BAE’nin Suriye siyasetini DW Türkçe’ye pahalandıran Şam’dan Dr. Usama Dannoura, “yıkıcı Arap baharından sonra bölgede siyasi açıdan yeni bir devir başladığını” söyledi.
Siyaset bilimi uzmanı olan Dr. Dannoura, Suriye iktisadının ağır hasar gördüğünü ve ABD tarafından uygulanan Sezar yaptırımlarının ekonomik durumu daha da kötüleştirdiğini savundu. BAE-Suriye münasebetlerinin bu açıdan kıymetli olduğuna dikkat çeken Dr.

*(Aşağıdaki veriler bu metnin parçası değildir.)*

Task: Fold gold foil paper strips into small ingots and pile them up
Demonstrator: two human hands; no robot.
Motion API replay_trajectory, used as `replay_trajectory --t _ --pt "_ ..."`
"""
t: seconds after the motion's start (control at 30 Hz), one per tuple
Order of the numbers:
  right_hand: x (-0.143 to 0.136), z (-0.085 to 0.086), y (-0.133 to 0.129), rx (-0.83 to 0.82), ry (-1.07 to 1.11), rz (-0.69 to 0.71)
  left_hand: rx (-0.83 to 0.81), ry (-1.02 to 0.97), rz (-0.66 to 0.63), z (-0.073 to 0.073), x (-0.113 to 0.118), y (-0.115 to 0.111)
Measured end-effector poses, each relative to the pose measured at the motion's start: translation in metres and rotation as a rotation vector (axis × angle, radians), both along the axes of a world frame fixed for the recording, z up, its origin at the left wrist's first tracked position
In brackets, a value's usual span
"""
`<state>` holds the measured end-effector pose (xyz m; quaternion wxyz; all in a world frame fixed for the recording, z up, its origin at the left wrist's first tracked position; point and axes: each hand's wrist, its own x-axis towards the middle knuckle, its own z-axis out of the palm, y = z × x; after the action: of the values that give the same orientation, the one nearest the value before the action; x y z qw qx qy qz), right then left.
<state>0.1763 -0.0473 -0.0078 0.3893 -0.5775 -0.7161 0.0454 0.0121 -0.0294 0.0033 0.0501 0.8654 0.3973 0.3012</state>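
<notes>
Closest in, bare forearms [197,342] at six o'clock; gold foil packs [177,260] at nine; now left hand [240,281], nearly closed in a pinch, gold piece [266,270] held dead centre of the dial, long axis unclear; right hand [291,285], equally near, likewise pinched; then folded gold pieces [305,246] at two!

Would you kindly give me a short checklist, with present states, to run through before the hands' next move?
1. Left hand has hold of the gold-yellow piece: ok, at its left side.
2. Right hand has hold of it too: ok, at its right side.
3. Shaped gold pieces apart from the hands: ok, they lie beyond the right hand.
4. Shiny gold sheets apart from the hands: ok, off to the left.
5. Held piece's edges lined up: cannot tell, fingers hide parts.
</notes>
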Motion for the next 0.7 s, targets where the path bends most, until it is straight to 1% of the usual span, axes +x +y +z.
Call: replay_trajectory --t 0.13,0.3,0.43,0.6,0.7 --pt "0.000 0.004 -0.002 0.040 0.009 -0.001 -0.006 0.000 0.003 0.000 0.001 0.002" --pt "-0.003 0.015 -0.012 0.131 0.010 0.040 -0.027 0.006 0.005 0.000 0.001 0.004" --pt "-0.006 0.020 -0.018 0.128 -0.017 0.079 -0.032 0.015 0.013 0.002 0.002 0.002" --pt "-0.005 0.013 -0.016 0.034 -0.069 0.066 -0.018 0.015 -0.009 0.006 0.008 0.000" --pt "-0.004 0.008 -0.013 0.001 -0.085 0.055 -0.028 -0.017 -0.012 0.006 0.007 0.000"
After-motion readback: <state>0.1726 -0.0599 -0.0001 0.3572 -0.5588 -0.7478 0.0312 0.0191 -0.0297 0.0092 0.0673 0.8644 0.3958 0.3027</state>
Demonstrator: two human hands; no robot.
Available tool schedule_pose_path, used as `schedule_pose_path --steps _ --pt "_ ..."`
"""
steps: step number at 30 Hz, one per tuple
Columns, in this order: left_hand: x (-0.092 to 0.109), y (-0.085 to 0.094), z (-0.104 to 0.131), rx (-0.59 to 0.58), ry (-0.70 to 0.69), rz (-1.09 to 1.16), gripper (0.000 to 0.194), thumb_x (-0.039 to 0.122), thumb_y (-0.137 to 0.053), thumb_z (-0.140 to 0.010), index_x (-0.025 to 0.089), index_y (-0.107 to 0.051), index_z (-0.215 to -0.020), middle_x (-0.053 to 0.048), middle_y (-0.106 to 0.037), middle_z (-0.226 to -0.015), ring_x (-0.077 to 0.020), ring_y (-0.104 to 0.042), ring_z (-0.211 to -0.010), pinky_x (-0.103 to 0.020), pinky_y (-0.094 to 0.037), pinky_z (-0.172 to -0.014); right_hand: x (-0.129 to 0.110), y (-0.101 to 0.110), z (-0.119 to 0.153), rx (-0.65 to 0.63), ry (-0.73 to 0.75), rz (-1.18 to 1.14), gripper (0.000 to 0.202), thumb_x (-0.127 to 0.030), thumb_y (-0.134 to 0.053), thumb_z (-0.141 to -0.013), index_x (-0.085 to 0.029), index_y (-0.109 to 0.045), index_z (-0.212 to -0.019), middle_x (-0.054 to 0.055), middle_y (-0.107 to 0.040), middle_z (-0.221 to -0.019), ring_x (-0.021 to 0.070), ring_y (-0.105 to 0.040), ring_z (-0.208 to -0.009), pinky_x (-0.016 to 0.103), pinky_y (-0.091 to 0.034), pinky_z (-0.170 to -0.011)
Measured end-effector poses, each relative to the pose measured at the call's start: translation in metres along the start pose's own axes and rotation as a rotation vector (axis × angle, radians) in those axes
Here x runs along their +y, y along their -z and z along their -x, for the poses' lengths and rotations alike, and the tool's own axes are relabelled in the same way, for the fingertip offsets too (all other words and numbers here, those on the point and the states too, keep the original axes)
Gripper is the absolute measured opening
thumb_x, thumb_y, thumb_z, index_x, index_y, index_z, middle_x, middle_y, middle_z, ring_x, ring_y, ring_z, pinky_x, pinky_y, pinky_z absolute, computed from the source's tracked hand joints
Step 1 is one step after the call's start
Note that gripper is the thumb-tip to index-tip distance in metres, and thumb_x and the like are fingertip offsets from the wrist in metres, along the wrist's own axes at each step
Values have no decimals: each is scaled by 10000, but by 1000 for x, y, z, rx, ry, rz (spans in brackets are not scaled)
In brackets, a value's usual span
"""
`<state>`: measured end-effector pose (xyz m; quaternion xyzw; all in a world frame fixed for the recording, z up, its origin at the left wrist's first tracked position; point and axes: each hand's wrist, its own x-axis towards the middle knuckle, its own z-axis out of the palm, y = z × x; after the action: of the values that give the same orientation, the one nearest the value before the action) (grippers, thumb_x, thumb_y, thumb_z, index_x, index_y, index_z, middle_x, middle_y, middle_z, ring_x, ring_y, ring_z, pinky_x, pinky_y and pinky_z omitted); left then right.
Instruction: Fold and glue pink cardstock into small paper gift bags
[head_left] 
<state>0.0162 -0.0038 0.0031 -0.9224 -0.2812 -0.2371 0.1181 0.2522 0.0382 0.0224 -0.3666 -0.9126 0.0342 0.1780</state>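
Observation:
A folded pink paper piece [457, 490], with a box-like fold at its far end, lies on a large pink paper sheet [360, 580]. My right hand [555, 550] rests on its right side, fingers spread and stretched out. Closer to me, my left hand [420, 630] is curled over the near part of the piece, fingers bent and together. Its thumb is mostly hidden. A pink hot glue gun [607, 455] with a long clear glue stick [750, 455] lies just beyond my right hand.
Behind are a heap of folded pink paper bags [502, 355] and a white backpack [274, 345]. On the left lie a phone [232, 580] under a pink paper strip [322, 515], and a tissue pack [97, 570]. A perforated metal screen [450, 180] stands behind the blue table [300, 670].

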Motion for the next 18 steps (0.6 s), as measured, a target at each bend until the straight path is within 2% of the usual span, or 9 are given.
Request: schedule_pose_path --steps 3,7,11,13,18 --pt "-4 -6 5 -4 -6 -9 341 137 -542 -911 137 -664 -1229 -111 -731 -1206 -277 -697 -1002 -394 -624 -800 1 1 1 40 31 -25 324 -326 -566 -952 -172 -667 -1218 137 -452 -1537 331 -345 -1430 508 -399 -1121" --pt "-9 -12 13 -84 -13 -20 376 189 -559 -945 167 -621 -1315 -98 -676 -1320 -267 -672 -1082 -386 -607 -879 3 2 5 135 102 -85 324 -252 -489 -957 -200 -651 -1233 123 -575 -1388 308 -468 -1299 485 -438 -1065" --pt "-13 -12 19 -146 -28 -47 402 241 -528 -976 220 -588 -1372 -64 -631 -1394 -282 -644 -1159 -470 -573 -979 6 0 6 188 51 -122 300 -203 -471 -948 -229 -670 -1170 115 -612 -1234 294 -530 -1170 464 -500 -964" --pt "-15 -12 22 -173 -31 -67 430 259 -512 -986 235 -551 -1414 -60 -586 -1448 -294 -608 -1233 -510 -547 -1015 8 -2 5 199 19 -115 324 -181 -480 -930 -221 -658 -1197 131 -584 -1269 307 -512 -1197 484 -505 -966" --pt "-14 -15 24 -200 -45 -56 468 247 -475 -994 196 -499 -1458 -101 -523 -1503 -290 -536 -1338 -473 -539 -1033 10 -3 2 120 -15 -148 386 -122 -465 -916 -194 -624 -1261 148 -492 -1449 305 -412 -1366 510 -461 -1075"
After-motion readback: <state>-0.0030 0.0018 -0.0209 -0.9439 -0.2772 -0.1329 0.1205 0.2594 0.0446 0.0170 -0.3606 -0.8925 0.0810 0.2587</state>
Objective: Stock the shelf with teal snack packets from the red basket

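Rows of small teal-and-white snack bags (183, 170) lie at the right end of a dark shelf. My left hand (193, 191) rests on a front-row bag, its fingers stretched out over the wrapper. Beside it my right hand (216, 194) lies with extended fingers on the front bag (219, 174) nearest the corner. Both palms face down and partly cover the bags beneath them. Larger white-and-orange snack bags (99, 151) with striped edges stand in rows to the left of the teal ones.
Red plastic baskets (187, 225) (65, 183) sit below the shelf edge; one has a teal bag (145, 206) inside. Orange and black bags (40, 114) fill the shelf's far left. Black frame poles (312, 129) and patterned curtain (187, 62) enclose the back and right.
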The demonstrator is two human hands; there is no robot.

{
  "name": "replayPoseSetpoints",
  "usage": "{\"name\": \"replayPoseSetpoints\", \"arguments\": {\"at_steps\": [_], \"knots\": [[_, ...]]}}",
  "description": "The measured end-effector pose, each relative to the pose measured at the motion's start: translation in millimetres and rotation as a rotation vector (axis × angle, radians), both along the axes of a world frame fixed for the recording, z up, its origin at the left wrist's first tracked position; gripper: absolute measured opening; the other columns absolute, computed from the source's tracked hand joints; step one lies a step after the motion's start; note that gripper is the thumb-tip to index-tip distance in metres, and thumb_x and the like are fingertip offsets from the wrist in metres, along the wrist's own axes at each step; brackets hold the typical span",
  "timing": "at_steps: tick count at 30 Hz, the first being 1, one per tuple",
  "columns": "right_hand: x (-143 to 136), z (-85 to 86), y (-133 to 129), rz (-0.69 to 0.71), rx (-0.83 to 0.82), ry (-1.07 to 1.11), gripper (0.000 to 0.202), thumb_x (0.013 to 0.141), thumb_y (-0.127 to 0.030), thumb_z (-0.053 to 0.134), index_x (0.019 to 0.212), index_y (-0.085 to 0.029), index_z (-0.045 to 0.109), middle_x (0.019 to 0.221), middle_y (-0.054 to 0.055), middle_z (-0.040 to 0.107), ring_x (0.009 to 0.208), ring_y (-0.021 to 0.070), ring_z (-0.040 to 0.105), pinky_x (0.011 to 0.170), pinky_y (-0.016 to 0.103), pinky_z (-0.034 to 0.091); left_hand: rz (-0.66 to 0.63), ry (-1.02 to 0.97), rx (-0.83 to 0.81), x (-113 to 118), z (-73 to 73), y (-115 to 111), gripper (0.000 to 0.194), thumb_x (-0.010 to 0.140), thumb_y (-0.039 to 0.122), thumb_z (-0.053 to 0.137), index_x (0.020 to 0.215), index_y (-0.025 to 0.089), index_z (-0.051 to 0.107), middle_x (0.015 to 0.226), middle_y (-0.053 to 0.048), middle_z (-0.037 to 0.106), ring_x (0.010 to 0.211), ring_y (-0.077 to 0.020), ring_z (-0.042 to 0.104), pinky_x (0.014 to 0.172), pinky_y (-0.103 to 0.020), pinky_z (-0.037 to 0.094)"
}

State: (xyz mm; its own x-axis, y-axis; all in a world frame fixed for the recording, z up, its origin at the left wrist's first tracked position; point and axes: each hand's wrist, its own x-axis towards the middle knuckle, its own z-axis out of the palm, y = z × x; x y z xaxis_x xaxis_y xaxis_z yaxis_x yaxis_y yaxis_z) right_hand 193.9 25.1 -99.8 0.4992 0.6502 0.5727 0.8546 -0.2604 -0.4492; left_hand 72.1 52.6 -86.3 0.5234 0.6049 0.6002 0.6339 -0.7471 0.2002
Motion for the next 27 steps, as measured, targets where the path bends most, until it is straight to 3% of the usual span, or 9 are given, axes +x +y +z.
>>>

Dannoura’ya nazaran, “BAE iş etrafları üzerinden Suriye’ye yeni kanallar açılabilir.”
Suriye ve İsrail’in resmi olarak hala savaş halinde olduğu biliniyor. BAE, İsrail ile diplomatik ve ekonomik ilgilerini olağanlaştırma istikametinde adım atan birinci ülke oldu. Dr. Dannoura’ya nazaran, İsrail sorunu BAE başta olmak bölge ülkeleri ile Suriye ortasında fikir ayrılığına sebep olabilir lakin öbür taraftan Şam-Tahran bağlantılarının de körfez ülkeleri tarafından beğenilen karşılanmadığı biliniyor.
“İran ile en büyük çekişmeyi yaşayan Suudi Arabistan ile İran ortasında bile temaslar var” hatırlatması yapan Dr. Dannoura, “Bu nedenle, BAE’nin Suriye teşebbüsü münferit değil. Genel bir örüntüye nazaran ilerliyor. Arap-Arap münasebetlerinin ne kadar derinleşeceği vakitle anlaşılacak bir konu” dedi.
Dr. Dannoura, her halükarda BAE-Suriye alakalarının Suriye’ye avantajlar sağlayabileceğini belirterek BAE’nin bölgedeki başka ülkeleri de etkileyebileceğini savundu.
ABD ile yakın bağlantıları olan BAE’nin Şam ile yakınlaşmasına Amerikan idaresinin reaksiyonu de tartışmalara sebep oluyor.
BAE’den Siyaset bilimi uzmanı Dr. Abdulhalek Abdulla’ya nazaran, “ABD’nin bu bahisteki biraz meçhul. Reaksiyon göstermiyorlar fakat güzel da karşılamıyorlar.”
Derin fikir ayrılığı
Dr. Abdulla, Suriye alanında BAE dahil Arap ülkelerinin nüfuzunun artmasının Türkiye’yi nasıl etkileyeceğine dair soruya Arap Lig’inin Türkiye ile ilgili açıklamasını hatırlatarak cevap verdi. Arap Lig’i Eylül ayında Türkiye’nin Libya ve Suriye’den çekilme davetinin da yer aldığı bir açıklama yapmıştı.
İki ülke ortasında Suriye konusunda derin bir fikir ayrılığı olduğunu savunan Dr. Abdulla, “Suriye hükümeti Rusya ve İran varlığının bilakis Türkiye varlığını işgal olarak kıymetlendiriyor. BAE’nin Türkiye’nin (Suriye’deki) varlığının üstesinden gelmesi konusunda Şam’a yardım edebileceğini düşünüyorum. Bence BAE’nin bu husustaki tavrı Türkiye’ye güçlerini çekme, kendi kurduğu paralı askeri kümeleri finanse etmeye son verme, Suriyelilerin ve Arapların birden fazla tarafından terörist olarak tanımlanan milisleri desteklemeyi durdurma daveti yapan 22 Arap ülkesi ile aynı” dedi.